**Your assignment:**
An unaltered copy of every line below is the expected output.

**Provided material:**
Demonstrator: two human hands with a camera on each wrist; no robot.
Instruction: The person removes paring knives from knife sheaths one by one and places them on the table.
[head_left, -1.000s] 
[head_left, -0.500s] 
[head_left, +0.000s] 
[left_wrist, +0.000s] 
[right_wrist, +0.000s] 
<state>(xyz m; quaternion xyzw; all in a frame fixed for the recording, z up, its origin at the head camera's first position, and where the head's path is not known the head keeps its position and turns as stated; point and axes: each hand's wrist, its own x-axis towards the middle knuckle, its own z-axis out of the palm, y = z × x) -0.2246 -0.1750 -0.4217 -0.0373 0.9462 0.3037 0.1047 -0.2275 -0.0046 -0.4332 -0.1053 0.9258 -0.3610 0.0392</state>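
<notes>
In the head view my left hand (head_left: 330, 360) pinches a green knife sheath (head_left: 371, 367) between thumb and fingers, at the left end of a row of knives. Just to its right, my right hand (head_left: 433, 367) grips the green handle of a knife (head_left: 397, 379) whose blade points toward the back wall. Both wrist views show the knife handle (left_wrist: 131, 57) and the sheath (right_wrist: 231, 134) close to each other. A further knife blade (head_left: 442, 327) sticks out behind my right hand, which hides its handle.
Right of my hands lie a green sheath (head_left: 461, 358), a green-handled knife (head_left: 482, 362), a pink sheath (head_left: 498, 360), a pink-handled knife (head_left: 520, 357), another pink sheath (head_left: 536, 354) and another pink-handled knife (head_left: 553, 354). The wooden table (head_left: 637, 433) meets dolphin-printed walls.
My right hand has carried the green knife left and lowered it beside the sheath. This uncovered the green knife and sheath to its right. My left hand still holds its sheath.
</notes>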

**Solution for this problem:**
Demonstrator: two human hands with a camera on each wrist; no robot.
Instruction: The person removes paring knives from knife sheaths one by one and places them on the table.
[head_left, -1.000s] 
[head_left, -0.500s] 
[head_left, +0.000s] 
[left_wrist, +0.000s] 
[right_wrist, +0.000s] 
<state>(xyz m; quaternion xyzw; all in a frame fixed for the recording, z up, its origin at the head camera's first position, and where the head's path is not known the head keeps its position and turns as stated; point and axes: each hand's wrist, its own x-axis towards the middle knuckle, its own z-axis out of the palm, y = z × x) -0.2246 -0.1750 -0.4217 -0.0373 0.9462 0.3037 0.1047 -0.2275 -0.0046 -0.4332 -0.1053 0.9258 -0.3610 0.0392</state>
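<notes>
In the head view my left hand (head_left: 330, 360) pinches a green knife sheath (head_left: 371, 367) between thumb and fingers, at the left end of a row of knives. Just to its right, my right hand (head_left: 433, 367) grips the green handle of a knife (head_left: 397, 379) whose blade points toward the back wall. Both wrist views show the knife handle (left_wrist: 131, 57) and the sheath (right_wrist: 231, 134) close to each other. A further knife blade (head_left: 442, 327) sticks out behind my right hand, which hides its handle.
Right of my hands lie a green sheath (head_left: 461, 358), a green-handled knife (head_left: 482, 362), a pink sheath (head_left: 498, 360), a pink-handled knife (head_left: 520, 357), another pink sheath (head_left: 536, 354) and another pink-handled knife (head_left: 553, 354). The wooden table (head_left: 637, 433) meets dolphin-printed walls.
My right hand has carried the green knife left and lowered it beside the sheath. This uncovered the green knife and sheath to its right. My left hand still holds its sheath.
</notes>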

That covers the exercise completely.